◆ **Work order**
Show every line of the data that contains the string "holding".

[Opening Excerpted data section]

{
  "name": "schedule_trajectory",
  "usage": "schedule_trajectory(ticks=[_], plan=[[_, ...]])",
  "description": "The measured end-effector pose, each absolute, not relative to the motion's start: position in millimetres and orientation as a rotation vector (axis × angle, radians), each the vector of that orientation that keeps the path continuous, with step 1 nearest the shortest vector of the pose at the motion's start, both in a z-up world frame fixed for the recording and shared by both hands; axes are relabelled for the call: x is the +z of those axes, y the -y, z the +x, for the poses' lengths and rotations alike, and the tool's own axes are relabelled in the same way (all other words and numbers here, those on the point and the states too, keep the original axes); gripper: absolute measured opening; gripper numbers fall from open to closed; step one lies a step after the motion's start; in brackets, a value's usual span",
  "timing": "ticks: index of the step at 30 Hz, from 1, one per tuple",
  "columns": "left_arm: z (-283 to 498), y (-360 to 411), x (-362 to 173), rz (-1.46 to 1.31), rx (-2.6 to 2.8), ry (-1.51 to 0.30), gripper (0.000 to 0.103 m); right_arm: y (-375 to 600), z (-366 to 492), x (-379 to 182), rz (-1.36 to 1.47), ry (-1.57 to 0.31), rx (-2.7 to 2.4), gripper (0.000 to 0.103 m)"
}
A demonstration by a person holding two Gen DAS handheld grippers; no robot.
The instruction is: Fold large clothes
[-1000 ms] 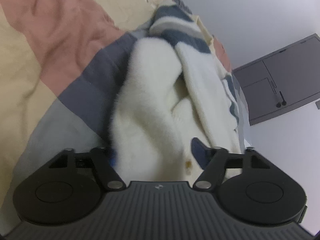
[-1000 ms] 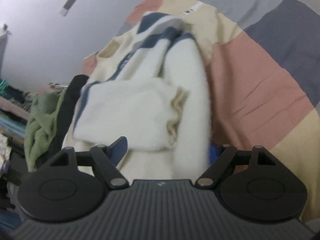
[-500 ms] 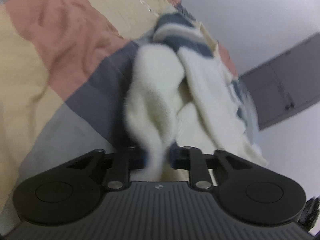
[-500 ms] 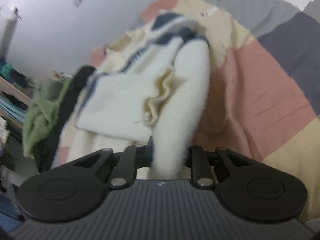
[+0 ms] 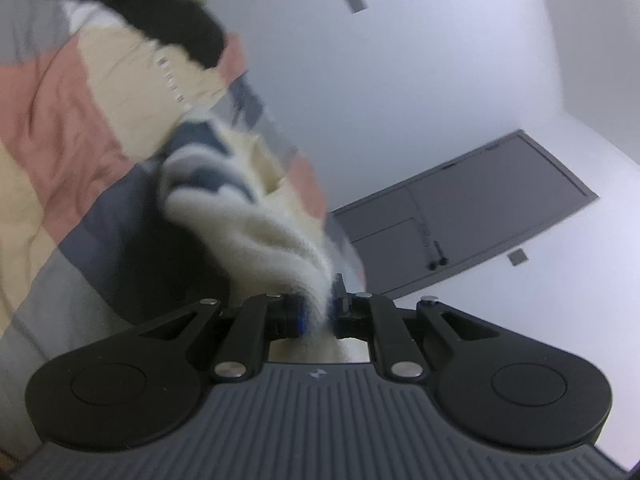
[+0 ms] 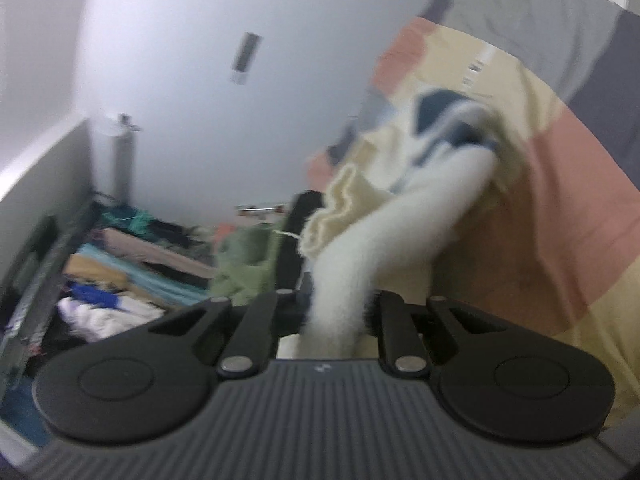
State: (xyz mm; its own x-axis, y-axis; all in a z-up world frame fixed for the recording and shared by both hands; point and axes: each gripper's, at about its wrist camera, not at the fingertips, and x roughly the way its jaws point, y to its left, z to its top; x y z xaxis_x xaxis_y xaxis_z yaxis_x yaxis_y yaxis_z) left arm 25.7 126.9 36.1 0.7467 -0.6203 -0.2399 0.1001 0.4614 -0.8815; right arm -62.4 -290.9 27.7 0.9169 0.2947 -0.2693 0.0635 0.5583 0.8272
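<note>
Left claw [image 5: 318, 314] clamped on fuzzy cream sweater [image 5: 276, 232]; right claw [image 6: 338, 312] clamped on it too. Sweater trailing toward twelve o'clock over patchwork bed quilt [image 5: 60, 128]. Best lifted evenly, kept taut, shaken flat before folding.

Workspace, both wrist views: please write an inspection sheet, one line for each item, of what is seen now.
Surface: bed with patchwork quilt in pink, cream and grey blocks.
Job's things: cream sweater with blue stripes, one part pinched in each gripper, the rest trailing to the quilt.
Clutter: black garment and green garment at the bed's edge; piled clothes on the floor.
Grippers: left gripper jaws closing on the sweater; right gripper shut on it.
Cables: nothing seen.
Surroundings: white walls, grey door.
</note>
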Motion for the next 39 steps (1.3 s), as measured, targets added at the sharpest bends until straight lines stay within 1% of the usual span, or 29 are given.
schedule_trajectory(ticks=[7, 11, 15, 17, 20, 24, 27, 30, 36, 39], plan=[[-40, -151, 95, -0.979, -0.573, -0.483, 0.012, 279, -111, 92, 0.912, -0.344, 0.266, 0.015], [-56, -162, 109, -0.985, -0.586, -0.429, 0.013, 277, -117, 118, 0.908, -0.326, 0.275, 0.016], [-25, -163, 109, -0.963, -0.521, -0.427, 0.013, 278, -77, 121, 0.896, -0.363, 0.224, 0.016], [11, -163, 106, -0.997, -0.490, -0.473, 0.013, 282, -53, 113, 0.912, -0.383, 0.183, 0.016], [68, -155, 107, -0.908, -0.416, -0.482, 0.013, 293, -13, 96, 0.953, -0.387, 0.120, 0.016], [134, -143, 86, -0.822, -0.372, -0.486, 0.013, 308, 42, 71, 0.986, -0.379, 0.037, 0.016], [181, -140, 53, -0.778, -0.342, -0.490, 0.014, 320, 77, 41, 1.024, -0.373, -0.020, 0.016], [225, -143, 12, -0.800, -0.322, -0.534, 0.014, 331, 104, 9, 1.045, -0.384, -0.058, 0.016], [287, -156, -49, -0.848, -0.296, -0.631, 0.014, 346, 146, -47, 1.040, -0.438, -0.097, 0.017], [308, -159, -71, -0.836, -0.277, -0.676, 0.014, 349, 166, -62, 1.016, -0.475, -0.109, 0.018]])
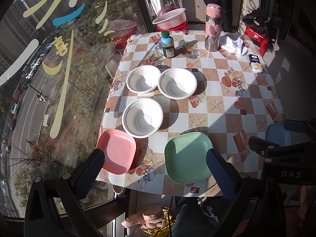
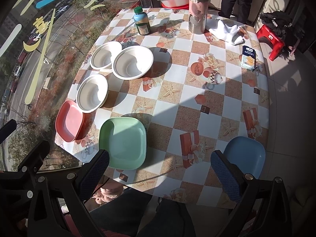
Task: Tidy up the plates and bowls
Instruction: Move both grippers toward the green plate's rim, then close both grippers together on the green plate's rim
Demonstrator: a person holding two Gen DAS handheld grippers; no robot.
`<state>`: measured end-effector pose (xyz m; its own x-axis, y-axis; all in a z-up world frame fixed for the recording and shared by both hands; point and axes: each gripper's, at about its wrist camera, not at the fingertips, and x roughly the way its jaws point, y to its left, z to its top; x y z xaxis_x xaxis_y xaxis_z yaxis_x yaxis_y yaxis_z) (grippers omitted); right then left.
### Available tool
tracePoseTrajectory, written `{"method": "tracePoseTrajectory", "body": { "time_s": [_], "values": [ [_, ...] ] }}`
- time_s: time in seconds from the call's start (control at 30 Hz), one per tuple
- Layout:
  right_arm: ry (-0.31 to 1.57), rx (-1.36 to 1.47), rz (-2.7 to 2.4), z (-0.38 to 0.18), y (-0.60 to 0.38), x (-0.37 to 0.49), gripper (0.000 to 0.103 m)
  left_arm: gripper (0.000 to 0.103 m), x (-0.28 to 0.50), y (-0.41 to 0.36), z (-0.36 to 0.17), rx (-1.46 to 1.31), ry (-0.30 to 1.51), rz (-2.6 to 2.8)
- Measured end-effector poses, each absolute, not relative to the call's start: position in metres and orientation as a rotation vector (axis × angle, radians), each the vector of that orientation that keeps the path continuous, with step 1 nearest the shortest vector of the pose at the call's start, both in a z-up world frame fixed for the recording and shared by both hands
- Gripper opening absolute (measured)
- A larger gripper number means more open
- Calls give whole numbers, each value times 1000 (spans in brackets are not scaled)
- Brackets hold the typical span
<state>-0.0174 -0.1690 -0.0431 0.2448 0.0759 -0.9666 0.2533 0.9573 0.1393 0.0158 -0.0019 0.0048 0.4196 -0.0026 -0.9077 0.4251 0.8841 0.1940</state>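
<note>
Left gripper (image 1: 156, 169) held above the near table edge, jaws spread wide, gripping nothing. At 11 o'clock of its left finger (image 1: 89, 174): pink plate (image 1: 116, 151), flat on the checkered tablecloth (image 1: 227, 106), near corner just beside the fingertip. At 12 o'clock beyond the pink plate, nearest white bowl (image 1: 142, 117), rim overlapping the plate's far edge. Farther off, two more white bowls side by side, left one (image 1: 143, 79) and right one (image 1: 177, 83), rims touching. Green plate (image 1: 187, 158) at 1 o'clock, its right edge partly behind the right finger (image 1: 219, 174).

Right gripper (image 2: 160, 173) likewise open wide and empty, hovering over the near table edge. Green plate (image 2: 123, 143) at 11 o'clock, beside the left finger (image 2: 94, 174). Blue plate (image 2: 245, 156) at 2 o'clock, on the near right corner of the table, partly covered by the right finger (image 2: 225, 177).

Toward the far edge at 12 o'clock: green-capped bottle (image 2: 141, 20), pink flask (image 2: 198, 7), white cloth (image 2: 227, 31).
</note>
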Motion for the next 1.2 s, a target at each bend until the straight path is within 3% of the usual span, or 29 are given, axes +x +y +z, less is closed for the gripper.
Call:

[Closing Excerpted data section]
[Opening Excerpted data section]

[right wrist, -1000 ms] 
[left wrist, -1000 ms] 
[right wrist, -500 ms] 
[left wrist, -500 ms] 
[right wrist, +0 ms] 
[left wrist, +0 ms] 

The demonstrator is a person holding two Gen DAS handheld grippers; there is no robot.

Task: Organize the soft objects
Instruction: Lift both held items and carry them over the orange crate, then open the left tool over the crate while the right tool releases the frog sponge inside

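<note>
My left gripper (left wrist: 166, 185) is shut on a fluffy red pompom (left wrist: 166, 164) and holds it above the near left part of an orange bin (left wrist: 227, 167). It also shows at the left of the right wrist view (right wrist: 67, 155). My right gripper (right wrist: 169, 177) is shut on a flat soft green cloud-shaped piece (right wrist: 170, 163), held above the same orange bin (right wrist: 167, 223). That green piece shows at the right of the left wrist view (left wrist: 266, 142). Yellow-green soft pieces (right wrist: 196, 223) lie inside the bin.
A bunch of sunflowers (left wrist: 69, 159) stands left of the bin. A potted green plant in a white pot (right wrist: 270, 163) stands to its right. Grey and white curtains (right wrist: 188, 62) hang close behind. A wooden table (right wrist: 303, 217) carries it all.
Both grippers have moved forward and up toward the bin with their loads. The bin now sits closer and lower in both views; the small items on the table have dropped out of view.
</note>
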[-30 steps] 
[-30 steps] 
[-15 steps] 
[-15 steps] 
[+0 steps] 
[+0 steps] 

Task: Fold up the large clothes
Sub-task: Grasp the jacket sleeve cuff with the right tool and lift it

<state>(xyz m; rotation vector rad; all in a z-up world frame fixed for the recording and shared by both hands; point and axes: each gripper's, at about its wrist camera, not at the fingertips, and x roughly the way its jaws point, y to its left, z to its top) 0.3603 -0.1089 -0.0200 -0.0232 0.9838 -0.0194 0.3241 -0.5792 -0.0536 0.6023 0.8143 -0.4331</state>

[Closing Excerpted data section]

◆ **Written answer**
A demonstration by a person holding two Gen DAS handheld grippers; no robot.
Demonstrator: a person holding two Gen DAS handheld grippers; no robot.
The demonstrator is a person holding two Gen DAS handheld grippers; there is no robot.

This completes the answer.